Santavuori P, Raininko R, Vanhanen S L, Launes J, Sainio K
Department of Child Neurology, University of Helsinki, Finland.
Dev Med Child Neurol. 1992 Jan;34(1):61-5. doi: 10.1111/j.1469-8749.1992.tb08564.x.

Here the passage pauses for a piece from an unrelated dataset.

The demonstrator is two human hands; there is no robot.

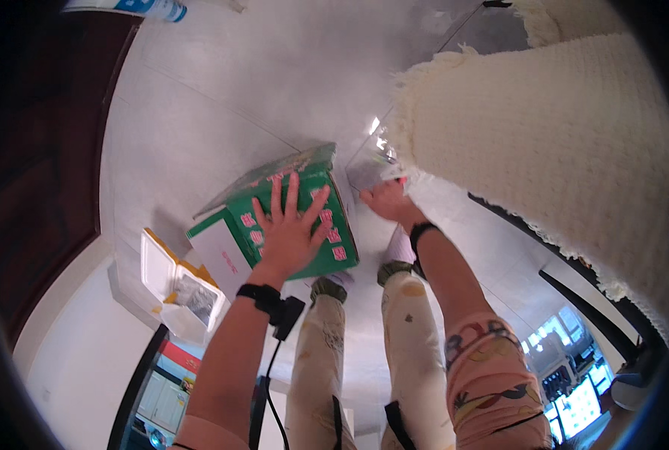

Two patients with infantile neuronal ceroid lipofuscinosis are presented whose clinical diagnosis was based on the typical clinical picture, together with absent sleep spindles and MRI findings (hypointense thalami and hyperintense periventricular white matter) as early as 18 months in one girl. In addition to a flat cortical SEP, these abnormalities appeared earlier than the typical ERG and VEP findings used previously for clinical diagnosis of this condition. MRI of the other patient showed the same changes and EEG sleep spindles were absent by two years.
本文报告了两名患有婴儿神经元蜡样脂褐质沉积症的患者,其临床诊断基于典型的临床表现,以及早在一名18个月大女孩身上就出现的睡眠纺锤波缺失和MRI表现(丘脑低信号和脑室周围白质高信号)。除了皮质体感诱发电位平坦外,这些异常比先前用于该疾病临床诊断的典型视网膜电图和视觉诱发电位表现出现得更早。另一名患者的MRI显示了相同的变化,且在两岁时脑电图睡眠纺锤波缺失。